What you have to do: Would you copy each line of the data below that has "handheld"?

Input for this task:
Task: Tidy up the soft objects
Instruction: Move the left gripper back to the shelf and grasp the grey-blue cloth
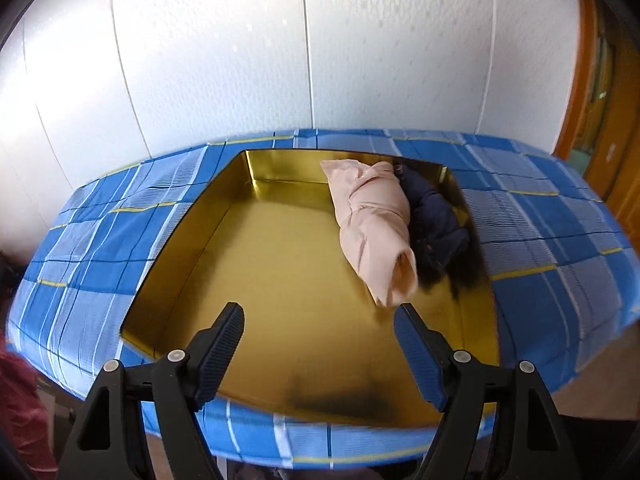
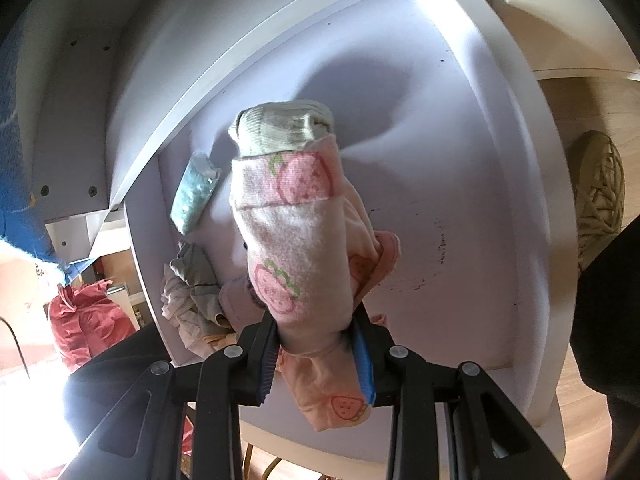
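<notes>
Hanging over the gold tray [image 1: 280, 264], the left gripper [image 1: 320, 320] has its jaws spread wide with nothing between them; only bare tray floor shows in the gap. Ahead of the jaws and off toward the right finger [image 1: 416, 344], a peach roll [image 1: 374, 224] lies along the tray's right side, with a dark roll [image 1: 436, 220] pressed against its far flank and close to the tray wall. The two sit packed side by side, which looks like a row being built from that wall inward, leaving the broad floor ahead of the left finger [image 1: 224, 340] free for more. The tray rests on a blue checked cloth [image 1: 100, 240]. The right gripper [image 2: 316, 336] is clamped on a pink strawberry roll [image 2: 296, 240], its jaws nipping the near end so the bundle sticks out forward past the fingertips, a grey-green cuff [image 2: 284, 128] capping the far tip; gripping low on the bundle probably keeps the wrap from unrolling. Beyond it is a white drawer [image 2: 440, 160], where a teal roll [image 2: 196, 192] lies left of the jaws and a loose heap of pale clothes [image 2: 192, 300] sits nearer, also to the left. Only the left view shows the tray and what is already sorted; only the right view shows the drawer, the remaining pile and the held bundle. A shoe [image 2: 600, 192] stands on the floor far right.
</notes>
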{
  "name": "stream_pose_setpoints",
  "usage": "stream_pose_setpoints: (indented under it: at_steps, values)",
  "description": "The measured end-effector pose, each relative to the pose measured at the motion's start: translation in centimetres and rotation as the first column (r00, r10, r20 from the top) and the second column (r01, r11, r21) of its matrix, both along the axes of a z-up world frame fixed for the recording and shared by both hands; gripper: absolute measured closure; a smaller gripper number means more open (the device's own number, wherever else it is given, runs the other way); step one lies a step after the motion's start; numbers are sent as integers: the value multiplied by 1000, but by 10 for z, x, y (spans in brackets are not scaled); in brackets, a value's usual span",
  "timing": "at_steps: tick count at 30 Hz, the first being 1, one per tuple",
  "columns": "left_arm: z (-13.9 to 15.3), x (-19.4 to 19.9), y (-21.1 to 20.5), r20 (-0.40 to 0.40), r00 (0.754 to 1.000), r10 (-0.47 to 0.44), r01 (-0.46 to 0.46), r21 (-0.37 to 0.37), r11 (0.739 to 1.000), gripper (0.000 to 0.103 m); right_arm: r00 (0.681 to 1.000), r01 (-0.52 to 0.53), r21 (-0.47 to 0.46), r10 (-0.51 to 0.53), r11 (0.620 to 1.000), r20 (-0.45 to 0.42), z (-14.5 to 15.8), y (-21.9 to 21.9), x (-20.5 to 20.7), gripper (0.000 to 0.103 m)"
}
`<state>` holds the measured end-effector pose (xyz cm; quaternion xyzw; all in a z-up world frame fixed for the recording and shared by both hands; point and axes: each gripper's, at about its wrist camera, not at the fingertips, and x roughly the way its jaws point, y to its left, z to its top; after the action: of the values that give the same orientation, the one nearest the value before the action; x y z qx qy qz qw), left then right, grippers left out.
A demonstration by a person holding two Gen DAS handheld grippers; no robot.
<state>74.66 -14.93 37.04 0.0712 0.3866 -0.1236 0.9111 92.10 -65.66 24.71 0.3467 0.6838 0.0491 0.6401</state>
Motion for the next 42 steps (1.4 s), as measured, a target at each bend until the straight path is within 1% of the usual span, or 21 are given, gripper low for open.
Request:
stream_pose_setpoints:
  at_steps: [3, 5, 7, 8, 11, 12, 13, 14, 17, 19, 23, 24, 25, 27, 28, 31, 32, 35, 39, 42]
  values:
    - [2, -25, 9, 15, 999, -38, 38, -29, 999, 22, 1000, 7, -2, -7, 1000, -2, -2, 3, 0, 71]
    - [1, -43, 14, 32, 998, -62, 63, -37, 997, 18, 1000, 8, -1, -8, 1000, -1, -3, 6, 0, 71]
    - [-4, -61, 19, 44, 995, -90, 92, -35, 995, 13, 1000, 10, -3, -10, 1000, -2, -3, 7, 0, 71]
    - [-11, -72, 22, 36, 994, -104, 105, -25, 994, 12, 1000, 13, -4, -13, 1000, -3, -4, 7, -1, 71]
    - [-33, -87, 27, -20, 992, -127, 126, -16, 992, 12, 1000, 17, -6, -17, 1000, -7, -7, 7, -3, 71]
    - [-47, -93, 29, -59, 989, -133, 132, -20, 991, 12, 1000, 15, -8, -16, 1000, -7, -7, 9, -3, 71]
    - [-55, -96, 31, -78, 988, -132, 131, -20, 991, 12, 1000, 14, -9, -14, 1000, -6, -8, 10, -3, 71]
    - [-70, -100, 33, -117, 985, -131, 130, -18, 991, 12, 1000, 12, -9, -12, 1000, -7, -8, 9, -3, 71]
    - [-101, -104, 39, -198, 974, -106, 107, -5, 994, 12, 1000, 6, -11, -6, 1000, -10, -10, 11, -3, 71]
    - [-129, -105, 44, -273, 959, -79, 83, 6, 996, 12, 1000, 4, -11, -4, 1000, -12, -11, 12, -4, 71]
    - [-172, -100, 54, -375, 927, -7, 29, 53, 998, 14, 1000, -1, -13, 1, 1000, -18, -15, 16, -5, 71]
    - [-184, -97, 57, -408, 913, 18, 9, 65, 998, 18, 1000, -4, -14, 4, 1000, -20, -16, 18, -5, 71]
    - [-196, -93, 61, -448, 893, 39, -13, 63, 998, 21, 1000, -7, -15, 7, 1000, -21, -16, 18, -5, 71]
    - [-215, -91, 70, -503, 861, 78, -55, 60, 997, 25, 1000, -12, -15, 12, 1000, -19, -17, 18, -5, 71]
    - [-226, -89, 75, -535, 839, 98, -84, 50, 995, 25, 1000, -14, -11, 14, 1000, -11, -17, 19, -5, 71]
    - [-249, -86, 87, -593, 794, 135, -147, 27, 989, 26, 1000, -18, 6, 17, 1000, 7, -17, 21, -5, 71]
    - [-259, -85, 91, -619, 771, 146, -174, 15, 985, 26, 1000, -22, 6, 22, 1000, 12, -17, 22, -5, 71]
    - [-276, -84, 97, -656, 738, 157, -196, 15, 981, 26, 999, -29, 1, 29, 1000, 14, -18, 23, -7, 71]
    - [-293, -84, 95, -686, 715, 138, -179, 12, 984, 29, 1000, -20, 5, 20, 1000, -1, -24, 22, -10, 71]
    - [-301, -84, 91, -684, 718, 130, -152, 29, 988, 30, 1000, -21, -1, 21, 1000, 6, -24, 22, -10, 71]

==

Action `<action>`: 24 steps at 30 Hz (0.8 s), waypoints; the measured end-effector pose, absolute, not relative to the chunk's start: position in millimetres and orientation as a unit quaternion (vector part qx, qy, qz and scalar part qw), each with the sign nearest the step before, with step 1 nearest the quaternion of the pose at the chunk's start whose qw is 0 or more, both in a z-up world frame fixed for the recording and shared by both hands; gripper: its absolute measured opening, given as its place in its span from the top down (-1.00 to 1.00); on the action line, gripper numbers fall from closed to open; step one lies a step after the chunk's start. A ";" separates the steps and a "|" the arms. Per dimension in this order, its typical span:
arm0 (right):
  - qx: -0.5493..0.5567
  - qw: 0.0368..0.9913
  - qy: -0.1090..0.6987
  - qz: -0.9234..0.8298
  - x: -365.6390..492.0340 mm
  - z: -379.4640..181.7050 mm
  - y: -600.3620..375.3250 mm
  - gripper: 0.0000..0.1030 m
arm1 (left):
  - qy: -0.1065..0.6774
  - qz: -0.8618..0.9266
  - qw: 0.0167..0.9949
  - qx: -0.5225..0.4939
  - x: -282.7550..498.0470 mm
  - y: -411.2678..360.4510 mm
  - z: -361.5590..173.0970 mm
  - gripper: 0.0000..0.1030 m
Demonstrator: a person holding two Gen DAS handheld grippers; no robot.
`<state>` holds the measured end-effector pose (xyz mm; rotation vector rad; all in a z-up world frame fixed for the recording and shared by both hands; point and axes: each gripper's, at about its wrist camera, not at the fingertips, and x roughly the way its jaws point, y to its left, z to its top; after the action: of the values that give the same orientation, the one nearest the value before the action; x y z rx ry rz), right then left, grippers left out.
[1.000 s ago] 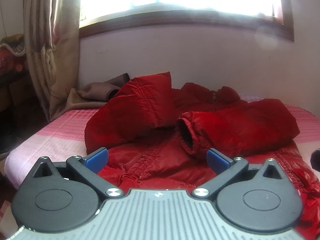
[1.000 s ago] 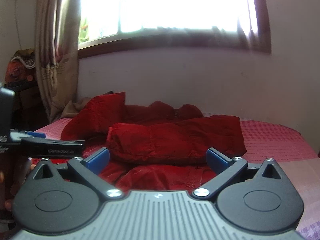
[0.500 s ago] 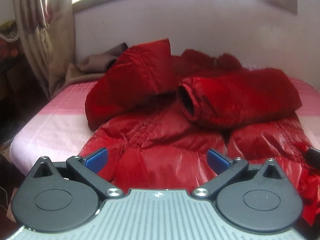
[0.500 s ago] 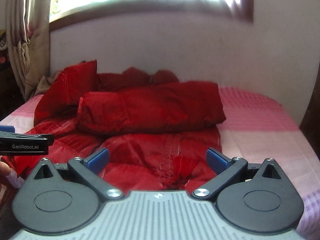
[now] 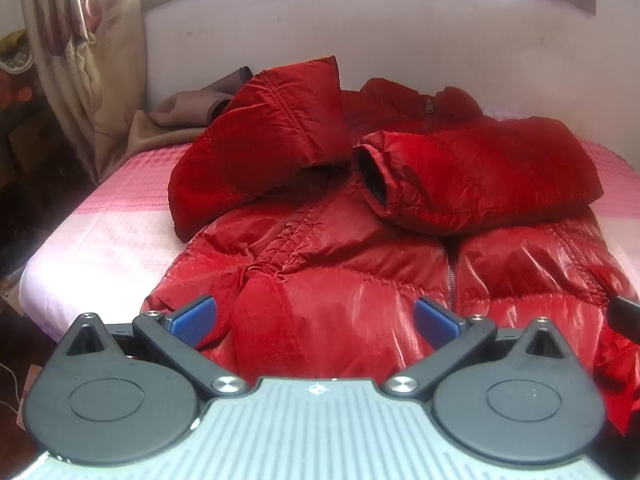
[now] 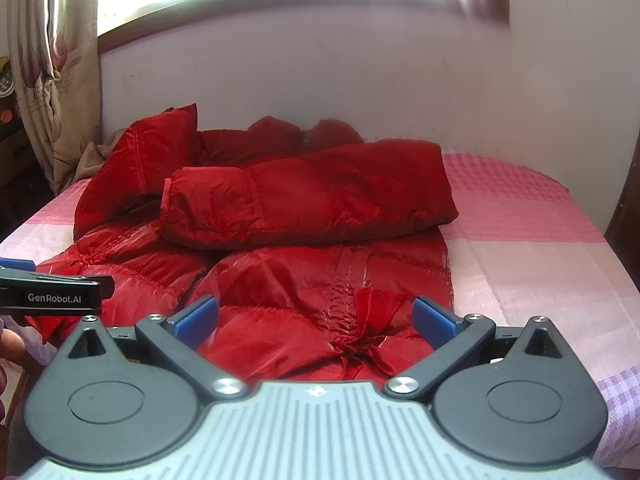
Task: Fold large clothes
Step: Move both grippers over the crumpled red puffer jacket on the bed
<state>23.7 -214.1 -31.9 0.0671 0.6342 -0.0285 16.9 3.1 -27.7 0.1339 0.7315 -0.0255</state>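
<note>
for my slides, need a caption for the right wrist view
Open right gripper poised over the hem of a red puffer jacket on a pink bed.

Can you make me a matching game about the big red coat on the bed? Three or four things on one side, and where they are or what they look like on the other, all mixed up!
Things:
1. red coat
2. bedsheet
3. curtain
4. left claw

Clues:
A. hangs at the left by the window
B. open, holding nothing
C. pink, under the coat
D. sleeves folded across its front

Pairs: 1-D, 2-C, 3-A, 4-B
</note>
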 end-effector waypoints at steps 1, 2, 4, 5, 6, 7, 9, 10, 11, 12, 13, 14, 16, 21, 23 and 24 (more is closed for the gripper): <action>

Written solution:
A demonstration by a person holding two Gen DAS handheld grippers; no robot.
Demonstrator: a person holding two Gen DAS handheld grippers; no robot.

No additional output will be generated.